La invisibilidad
Seguro que habrá quienes, en algún momento de sus vidas, hayan fantaseado con la invisibilidad. Una ilusión, un juego mental que suele aparejar dos variantes en las que compiten el héroe y el villano.
Ser invisible para enmendar y corregir injusticias, o para ejercer eso tan denostado, pero a la vez tan extendido, como es el cotilleo, el fisgar, oír, saber, sin que los demás sepan que sabes.
Sin embargo, la invisibilidad tiene más desventajas que provecho. No es necesario padecer un accidente de laboratorio como es el caso del protagonista de la novela Memorias de un hombre invisible, un joven asesor financiero que, en un plis plas, sin proponérselo, adquiere un valor incalculable para los que serán sus perseguidores, y que habrá de luchar hasta la extenuación para sobrevivir en solitario ahora que ha perdido la corporeidad. Precisamente su no estar de cuerpo presente es lo que le confiere ese alto potencial.
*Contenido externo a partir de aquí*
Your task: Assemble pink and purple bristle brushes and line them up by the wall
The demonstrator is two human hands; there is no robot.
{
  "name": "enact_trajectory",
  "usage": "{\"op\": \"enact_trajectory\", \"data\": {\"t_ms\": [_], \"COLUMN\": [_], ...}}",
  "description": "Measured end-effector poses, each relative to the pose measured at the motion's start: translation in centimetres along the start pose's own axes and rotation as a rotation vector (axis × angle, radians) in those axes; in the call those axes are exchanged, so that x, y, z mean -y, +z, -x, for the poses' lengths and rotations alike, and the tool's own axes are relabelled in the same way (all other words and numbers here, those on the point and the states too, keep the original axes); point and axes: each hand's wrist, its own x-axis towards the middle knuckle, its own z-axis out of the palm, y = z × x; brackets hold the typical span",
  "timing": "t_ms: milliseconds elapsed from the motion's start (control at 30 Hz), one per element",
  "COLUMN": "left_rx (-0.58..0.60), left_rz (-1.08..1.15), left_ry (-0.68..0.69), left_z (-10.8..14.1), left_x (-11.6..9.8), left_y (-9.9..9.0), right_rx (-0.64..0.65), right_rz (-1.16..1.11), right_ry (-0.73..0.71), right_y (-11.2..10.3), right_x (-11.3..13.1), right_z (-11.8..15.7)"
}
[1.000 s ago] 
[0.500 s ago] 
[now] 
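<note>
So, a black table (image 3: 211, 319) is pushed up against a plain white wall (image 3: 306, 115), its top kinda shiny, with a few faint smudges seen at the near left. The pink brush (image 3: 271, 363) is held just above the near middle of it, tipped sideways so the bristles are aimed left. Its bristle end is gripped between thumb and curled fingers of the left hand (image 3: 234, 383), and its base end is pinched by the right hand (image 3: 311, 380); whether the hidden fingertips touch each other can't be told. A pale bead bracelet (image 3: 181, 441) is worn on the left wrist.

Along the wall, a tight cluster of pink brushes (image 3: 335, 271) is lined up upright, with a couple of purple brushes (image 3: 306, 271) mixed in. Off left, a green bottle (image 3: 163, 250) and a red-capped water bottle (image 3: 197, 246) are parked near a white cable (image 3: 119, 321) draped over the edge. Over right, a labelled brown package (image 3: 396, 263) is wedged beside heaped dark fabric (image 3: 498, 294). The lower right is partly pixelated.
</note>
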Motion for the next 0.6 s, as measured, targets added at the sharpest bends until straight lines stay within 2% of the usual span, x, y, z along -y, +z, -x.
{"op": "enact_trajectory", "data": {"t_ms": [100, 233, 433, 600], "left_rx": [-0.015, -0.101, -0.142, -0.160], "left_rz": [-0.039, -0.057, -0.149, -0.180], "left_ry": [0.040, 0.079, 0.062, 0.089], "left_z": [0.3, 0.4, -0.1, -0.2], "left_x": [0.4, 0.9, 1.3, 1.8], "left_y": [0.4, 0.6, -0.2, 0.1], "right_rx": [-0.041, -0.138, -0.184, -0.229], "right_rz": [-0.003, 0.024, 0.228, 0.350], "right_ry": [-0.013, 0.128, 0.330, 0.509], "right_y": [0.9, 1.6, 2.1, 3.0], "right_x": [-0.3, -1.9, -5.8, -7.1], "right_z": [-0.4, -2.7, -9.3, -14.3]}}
La moraleja es clara, si los poderes económicos y gubernamentales (que vienen a ser casi lo mismo) advierten que puedes resultarles rentable, la invisibilidad no te servirá de nada. Irán a por ti, cueste lo que cueste. Dinero, medios y rastreadores no les faltan.
Decía antes que no es necesario llegar al extremo de que se produzca un fallo molecular y quedes tan transparente como el metacrilato. Muchísimas personas, de cuerpo bien tangible y visible han pasado socialmente a la invisibilidad. Si no son susceptibles de provecho o utilidad alguna se les deja ir de acá para allá. Se les deja aparcar en el suelo ante un supermercado o durmiendo a la intemperie. Son los pobres de solemnidad, los parias. Otros no tienen tanta suerte. Basta que alguien se fije en ellos, que piensen para sí qué tipo de rentabilidad pueden obtener de esos seres que nadie ve, que nadie siente, y ponen en marcha los mecanismos para, de esa nada aparente, llenar sus cuentas bancarias. Pienso por ejemplo en la trata de personas, o en el tráfico de órganos, o en esa esclavitud soterrada de nuestros días, que se ejerce sobre los temporeros migrantes del sector agrario en nuestra avanzada y culta Europa.
Hay un refrán que dice tanto tienes tanto vales. Pero aquellos cuya única fuente de riqueza es eso tan anodino e insoslayable como seguir respirando, también tienen un precio: el que tasa por ellos el mercado. Y, quienes mejor que los invisibles, de los que nadie puede dar cuenta, por quienes nadie preguntará si un día faltan, para hacer negocio redondo.
Pasa igual con los territorios, con los países a los que llamamos pobres o tercermundistas. Con los que son asolados por el hambre y las guerras. Los que son regidos por tiranos o por democracias más o menos débiles y sostenidas por intereses extranjeros. Si no tienen nada, porque ya han sido esquilmados, son invisibles, se los deja estar. No hay motivo de preocupación alguno aunque sus habitantes mueran de inanición o acaben bombardeados hasta el aniquilamiento. Pero si en las entrañas de esos países todavía laten el petróleo y el oro, los gigantes de la economía despliegan todas sus fuerzas y toda su hipocresía, se abren las bocas amplificadas con palabras como libertad y democracia y se tiende la mano a los habitantes del país en cuestión, sólo que esa mano, generalmente, no es para dar, sino para tomar, de grado o de fuerza.
Así que no. La invisibilidad no es una opción deseable ni siquiera como fantasía. Yo, puesta a fantasear lo haría con la idea de un mundo donde el crimen, las armas, las guerras, la violencia, la explotación, el despilfarro, y las grandes riquezas desaparecieran de la faz de la tierra. Y perdonad si la columna de hoy parece un cuento de terror. La culpa es de H.F. Saint y sus Memorias de un hombre invisible.